## Data supplied:
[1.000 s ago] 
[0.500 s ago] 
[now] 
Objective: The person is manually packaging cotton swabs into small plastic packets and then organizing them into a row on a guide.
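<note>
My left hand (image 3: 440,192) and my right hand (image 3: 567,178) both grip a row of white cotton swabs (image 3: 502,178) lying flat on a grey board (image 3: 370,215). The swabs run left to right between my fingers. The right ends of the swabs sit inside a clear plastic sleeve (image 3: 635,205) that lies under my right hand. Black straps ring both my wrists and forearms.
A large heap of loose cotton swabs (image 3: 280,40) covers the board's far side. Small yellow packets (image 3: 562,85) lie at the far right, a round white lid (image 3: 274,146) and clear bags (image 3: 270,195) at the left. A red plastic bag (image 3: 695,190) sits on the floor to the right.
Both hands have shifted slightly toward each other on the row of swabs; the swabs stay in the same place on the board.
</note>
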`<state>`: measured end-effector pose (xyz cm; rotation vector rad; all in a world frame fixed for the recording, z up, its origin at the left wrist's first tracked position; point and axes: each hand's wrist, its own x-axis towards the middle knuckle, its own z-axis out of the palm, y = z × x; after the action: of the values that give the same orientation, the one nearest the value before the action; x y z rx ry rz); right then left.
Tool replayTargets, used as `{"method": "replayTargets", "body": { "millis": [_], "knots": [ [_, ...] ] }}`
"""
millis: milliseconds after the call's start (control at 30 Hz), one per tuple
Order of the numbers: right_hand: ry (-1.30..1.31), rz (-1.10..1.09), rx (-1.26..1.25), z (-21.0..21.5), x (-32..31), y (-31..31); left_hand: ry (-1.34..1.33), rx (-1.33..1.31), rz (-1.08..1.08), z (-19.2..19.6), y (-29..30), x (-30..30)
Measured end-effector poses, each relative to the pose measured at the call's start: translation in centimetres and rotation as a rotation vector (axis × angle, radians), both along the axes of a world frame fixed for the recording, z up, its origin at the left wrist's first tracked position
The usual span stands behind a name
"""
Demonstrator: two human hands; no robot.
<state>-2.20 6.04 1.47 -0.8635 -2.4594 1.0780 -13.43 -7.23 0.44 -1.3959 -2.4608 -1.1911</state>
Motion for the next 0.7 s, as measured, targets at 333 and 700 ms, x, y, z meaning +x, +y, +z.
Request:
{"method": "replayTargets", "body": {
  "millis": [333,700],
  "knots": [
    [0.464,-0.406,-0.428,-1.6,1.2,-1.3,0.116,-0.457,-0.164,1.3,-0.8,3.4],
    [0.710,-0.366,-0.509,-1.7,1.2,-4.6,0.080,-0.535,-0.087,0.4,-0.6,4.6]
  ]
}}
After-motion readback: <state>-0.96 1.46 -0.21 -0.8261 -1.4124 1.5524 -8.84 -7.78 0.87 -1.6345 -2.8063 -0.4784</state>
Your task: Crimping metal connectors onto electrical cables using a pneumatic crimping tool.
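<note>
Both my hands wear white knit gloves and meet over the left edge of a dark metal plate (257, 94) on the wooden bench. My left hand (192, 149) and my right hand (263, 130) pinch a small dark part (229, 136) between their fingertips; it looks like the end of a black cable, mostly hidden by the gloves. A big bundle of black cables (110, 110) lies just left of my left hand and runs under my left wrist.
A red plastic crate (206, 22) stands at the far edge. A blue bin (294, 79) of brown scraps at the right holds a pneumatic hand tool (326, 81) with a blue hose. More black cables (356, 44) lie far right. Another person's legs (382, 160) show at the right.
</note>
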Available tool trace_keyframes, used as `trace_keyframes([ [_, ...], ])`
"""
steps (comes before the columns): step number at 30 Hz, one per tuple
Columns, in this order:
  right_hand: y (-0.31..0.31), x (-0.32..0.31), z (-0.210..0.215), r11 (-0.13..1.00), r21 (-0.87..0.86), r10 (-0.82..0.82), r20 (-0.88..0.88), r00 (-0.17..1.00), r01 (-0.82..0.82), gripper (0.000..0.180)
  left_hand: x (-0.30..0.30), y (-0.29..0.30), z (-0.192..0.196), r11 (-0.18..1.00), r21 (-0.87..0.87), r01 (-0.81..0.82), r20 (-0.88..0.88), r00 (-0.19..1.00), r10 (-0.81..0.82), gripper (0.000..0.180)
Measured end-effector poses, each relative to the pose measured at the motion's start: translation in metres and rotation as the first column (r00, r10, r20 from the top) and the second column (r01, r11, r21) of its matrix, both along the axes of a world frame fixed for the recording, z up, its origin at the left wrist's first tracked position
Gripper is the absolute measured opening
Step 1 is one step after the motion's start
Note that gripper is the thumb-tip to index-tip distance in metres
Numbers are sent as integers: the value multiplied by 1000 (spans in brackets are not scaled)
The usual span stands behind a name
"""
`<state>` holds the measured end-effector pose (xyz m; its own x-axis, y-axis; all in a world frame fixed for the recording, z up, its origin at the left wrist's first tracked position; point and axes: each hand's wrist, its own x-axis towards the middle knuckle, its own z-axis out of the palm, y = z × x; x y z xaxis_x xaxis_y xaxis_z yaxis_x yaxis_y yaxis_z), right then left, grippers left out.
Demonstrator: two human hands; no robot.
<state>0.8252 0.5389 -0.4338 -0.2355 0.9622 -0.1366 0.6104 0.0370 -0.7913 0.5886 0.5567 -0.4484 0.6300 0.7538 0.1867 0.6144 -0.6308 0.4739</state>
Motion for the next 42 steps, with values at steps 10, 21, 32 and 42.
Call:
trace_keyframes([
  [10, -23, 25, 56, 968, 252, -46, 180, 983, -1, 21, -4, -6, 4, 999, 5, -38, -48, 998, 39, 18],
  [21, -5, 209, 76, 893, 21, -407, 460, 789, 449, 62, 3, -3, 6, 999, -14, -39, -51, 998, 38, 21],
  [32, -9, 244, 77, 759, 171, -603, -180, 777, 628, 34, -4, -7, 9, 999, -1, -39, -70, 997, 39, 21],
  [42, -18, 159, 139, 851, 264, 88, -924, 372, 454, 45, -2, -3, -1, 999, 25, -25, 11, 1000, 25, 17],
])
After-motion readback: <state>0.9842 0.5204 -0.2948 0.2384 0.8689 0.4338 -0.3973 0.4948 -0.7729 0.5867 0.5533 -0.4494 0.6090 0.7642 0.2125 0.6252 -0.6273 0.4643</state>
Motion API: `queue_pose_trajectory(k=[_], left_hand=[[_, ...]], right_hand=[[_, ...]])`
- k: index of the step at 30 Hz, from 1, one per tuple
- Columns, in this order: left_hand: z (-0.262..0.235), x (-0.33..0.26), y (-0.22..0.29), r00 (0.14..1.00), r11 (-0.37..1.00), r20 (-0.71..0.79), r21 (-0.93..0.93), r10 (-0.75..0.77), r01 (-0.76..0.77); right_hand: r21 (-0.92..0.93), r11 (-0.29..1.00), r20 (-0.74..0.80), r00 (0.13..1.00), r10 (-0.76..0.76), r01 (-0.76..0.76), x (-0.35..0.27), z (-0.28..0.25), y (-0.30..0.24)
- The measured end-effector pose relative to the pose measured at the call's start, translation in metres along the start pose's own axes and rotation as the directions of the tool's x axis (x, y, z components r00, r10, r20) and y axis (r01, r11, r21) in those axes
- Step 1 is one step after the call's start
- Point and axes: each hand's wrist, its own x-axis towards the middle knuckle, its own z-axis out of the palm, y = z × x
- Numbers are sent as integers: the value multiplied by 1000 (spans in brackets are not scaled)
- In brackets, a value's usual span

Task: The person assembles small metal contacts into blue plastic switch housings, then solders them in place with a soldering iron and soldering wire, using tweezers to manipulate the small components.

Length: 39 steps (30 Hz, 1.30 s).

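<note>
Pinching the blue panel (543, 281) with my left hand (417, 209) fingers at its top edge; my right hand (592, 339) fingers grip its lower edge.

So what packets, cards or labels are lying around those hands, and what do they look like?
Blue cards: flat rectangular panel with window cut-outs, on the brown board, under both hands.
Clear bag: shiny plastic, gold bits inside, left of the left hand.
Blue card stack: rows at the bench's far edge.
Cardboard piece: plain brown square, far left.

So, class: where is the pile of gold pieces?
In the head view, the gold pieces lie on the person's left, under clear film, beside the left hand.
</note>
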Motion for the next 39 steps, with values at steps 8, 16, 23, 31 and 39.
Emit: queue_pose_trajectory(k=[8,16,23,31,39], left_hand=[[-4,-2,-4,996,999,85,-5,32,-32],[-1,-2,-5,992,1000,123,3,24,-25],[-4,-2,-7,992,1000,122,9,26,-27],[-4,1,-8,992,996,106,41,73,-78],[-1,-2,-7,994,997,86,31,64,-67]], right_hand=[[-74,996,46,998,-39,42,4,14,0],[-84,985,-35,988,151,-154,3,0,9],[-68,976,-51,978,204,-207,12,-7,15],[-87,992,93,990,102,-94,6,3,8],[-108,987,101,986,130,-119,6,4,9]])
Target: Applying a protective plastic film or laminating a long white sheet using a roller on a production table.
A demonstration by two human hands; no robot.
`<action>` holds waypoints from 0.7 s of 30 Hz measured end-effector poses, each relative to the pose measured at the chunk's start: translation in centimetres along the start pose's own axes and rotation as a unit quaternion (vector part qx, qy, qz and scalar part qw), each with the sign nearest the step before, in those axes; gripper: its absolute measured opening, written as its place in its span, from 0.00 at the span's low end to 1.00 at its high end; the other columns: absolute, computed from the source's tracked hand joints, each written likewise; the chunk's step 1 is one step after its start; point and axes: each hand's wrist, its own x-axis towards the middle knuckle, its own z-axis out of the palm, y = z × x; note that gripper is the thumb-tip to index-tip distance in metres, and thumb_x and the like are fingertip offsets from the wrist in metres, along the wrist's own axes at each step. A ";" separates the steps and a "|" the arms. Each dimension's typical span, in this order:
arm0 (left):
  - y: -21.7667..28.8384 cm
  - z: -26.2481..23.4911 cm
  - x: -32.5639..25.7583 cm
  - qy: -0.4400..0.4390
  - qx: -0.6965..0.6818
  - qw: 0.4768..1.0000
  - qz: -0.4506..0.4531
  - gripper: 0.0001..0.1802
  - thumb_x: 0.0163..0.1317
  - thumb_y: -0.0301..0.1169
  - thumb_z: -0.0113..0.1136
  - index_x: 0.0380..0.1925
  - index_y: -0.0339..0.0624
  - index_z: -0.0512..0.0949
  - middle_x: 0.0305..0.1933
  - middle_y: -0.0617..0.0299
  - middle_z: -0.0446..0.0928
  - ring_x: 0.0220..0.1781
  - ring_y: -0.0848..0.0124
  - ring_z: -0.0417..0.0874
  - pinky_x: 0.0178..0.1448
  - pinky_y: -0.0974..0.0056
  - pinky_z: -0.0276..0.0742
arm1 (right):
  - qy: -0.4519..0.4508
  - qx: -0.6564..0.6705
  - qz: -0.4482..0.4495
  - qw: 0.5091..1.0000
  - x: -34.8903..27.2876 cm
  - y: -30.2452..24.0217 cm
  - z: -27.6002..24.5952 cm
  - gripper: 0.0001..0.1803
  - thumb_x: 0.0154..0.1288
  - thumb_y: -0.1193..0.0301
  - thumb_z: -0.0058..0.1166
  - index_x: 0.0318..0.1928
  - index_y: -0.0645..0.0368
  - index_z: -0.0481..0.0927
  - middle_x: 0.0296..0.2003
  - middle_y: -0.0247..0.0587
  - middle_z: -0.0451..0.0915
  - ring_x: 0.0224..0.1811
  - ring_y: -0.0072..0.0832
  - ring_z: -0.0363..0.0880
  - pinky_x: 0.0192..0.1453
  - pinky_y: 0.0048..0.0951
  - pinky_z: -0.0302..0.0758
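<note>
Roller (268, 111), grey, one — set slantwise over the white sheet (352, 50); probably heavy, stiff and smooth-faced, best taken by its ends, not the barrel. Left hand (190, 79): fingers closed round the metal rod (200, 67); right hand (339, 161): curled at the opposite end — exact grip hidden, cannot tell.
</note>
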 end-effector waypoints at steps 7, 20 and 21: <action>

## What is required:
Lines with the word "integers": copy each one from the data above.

## Completed task:
Numbers are sent as integers: the value multiplied by 1000 (spans in brackets are not scaled)
- Numbers are sent as integers: the value multiplied by 1000 (spans in brackets are not scaled)

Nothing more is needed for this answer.